Clinical History
A patient presented with a sudden onset of abdominal pain in the left lower quadrant, and fever.
Imaging Findings
The patient was admitted to the hospital because of a sudden onset of abdominal pain in the left lower quadrant and she was febrile. A physical examination done revealed abdominal tenderness on the
left with minimal guarding. Laboratory test results revealed that an inflammatory process was involved. The diagnosis was made using computed tomography (CT) (Fig.1).
Discussion
Primary epiploic appendagitis may be differentiated from secondary epiploic appendagitis, which is the result of a pericolic inflammatory process. In this case, a sonographic diagnosis may be
difficult to make as it does not reveal the underlying inflammatory process, and CT is, therefore, the preferred method of diagnosis.
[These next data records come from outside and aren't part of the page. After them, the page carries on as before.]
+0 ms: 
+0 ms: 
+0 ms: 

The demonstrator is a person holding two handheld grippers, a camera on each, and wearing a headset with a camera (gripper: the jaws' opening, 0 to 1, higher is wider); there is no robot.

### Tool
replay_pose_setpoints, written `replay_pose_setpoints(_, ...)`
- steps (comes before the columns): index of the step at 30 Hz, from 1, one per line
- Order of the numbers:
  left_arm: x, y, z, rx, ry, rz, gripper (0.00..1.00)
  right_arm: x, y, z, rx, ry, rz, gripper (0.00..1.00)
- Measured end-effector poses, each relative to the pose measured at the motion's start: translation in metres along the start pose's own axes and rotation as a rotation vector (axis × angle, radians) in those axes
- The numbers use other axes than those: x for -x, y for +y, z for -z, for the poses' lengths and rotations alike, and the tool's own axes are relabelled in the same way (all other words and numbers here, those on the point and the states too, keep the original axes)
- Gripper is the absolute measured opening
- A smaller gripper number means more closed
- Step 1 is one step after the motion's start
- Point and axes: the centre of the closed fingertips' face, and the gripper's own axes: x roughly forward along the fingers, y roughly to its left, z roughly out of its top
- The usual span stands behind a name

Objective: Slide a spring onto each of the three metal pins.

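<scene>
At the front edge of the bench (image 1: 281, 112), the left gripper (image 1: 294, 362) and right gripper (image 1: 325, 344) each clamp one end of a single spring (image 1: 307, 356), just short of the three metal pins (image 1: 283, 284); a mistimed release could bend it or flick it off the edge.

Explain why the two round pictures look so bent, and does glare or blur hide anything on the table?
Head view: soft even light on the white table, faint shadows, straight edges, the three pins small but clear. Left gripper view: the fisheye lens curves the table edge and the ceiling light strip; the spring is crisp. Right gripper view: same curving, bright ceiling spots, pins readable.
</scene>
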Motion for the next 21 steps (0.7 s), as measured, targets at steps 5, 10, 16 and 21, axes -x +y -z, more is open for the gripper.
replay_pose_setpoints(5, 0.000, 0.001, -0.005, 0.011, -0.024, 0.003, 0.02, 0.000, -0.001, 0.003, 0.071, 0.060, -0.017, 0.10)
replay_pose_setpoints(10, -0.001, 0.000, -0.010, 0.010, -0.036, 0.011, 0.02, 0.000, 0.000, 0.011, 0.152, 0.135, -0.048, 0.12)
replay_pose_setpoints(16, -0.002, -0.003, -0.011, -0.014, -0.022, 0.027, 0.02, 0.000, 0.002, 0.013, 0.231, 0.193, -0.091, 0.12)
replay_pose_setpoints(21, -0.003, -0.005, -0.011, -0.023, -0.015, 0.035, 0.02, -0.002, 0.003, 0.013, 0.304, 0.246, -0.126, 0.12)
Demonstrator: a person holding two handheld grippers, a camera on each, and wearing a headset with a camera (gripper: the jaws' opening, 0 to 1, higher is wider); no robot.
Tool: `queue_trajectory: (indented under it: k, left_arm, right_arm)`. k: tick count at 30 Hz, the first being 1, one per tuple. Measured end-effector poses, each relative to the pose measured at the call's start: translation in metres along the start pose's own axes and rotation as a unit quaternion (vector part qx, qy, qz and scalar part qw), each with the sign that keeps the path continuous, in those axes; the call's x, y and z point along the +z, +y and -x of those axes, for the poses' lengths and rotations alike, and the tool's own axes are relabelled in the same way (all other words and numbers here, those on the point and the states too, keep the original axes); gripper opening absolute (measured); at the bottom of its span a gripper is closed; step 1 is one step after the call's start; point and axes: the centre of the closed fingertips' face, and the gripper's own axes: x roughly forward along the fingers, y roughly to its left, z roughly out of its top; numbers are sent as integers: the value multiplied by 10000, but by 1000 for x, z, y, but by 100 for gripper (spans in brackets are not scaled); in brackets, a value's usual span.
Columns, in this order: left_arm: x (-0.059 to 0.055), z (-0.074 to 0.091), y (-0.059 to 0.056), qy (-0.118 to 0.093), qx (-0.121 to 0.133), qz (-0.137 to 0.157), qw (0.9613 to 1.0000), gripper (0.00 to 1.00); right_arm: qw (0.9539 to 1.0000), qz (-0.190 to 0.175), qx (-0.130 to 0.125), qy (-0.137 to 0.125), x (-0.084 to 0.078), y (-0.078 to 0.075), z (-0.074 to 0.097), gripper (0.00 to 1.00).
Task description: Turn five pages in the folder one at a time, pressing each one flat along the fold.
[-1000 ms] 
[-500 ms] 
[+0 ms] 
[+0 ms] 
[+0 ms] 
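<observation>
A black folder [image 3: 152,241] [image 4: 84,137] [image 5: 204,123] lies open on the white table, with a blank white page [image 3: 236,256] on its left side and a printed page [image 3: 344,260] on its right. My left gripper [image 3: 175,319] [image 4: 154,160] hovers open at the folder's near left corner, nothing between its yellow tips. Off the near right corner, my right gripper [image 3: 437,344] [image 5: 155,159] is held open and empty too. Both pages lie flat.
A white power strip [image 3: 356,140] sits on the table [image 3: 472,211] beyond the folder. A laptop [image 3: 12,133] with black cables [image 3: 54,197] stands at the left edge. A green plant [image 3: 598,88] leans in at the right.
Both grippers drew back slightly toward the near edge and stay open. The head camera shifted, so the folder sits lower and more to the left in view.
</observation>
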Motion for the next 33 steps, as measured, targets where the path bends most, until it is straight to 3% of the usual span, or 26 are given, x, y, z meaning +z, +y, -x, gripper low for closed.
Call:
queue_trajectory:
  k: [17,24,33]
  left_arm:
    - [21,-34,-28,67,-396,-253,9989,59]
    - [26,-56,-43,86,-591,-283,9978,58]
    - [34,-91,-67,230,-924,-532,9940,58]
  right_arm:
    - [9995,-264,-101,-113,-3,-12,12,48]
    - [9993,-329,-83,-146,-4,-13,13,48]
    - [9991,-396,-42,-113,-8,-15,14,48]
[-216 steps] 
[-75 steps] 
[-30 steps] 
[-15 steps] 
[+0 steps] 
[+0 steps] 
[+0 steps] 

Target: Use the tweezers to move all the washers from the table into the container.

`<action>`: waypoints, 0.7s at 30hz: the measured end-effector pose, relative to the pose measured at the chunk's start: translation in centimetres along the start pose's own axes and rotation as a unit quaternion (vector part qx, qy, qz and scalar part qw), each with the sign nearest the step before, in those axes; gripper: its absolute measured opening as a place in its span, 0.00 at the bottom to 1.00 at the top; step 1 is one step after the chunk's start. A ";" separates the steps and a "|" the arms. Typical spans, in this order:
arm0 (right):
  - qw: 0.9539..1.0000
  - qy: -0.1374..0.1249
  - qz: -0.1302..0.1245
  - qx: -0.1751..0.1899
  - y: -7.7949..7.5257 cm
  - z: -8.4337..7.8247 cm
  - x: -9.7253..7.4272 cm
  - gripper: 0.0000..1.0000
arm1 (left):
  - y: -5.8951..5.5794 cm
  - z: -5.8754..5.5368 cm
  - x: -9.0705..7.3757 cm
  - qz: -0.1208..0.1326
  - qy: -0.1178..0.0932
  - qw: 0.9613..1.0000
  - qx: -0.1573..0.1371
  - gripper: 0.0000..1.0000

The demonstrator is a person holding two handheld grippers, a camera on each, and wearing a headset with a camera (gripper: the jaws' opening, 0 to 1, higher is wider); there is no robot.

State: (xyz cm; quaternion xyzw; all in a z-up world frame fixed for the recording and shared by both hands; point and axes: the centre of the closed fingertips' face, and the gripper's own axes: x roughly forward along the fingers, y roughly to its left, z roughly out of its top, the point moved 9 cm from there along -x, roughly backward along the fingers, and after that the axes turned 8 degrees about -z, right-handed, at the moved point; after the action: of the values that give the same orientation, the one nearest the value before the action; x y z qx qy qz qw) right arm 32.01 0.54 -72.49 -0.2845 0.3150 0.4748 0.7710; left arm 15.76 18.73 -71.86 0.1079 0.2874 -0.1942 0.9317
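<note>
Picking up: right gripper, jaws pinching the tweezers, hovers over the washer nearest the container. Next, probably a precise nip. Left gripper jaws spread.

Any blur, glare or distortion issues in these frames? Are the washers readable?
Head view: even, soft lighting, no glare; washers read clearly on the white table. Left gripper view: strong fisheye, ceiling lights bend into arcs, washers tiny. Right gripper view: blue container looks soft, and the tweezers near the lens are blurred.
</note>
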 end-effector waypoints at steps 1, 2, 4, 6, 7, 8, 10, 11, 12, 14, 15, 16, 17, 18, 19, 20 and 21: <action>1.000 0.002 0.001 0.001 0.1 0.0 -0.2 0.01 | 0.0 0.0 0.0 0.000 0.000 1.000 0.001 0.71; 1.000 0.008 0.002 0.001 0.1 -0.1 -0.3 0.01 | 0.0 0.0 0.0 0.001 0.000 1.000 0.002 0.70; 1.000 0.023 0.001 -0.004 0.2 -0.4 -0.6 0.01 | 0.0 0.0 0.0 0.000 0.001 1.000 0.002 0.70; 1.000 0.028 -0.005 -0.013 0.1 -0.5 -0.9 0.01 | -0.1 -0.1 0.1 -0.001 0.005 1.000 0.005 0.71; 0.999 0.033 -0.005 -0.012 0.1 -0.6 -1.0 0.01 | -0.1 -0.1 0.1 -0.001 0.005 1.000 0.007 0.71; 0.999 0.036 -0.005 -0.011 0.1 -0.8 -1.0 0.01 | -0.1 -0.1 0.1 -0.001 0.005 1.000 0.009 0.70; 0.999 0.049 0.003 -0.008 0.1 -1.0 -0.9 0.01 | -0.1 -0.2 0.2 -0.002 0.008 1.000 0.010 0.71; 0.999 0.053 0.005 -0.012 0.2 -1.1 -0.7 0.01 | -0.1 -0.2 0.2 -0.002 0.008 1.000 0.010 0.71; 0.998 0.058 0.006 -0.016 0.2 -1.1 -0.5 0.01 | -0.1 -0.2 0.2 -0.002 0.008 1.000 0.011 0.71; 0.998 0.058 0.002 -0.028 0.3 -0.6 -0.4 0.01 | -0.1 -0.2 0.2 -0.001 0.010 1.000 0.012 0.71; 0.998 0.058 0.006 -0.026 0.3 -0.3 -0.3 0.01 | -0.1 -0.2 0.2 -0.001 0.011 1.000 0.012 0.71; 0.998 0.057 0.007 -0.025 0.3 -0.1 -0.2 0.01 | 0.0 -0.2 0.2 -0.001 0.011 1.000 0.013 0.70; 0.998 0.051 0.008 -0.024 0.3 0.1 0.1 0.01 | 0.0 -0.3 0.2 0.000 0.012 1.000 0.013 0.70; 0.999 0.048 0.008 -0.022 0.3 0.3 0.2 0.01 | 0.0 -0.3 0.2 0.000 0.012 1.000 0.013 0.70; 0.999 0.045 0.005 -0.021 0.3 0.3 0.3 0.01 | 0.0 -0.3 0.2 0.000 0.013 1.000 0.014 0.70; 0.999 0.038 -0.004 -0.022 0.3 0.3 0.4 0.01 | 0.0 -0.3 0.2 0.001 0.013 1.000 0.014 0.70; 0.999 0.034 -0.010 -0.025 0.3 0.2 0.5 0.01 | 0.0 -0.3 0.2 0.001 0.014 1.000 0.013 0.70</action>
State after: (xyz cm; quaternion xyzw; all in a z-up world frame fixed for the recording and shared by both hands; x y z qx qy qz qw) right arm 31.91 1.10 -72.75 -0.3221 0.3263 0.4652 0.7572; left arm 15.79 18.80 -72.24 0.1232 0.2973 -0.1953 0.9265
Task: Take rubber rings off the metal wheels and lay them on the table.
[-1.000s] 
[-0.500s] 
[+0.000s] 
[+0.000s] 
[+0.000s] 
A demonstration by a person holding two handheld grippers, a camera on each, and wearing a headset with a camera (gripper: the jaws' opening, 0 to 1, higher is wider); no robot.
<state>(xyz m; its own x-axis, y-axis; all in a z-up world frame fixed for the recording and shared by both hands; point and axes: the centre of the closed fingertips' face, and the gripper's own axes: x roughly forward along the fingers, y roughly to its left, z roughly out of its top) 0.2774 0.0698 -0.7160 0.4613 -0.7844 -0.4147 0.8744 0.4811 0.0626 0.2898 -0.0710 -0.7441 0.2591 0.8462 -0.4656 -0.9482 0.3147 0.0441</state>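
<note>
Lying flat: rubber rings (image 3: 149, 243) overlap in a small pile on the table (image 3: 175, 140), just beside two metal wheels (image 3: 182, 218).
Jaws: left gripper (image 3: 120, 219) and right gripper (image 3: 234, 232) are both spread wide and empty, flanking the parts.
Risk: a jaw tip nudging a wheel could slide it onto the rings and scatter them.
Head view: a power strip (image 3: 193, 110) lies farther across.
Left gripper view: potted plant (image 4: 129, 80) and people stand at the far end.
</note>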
Unlike primary epiploic appendagitis, on CT, it is known that
several epiploic appendices are invovled [1]. Appendages involved in secondary epiploic appendagitis are visible using CT because of the presence of a surrounding fluid, whereas the single appendage
involved in primary epiploic appendagitis is visible because of the thickened visceral peritoneal lining [2]. Diverticulitis of the colon is by far the most common cause of secondary epiploic
appendagitis [3]. This association arises from the close anatomic relationship between the colonic diverticula and the appendices epiploicae. These structures are typically located along the two
antimesenteric taeniae, and most diverticula protrude beneath or immediately adjacent to the appendices epiploicae. Diverticulitis usually manifests as an extraluminal, pericolic process that may,
therefore, affect the neighbouring appendages with secondary inflammation and sometimes ischaemic changes. The peak incidence of secondary epiploic appendagitis occurs later than for primary epiploic
appendagitis and corresponds to the peak incidence of diverticulitis of the colon. Secondary epiploic appendagitis may also occur in association with other inflammatory disorders of the colon or
abdominal viscera close to colon segments (Crohn colitis, ileo-caecal appendicitis, cholecystitis, pancreatitis, and tubo-ovarian abscesses) [4].
Differential Diagnosis List
Secondary epiploic appendagitis complication of diverticulitis.
Final Diagnosis
Secondary epiploic appendagitis complication of diverticulitis.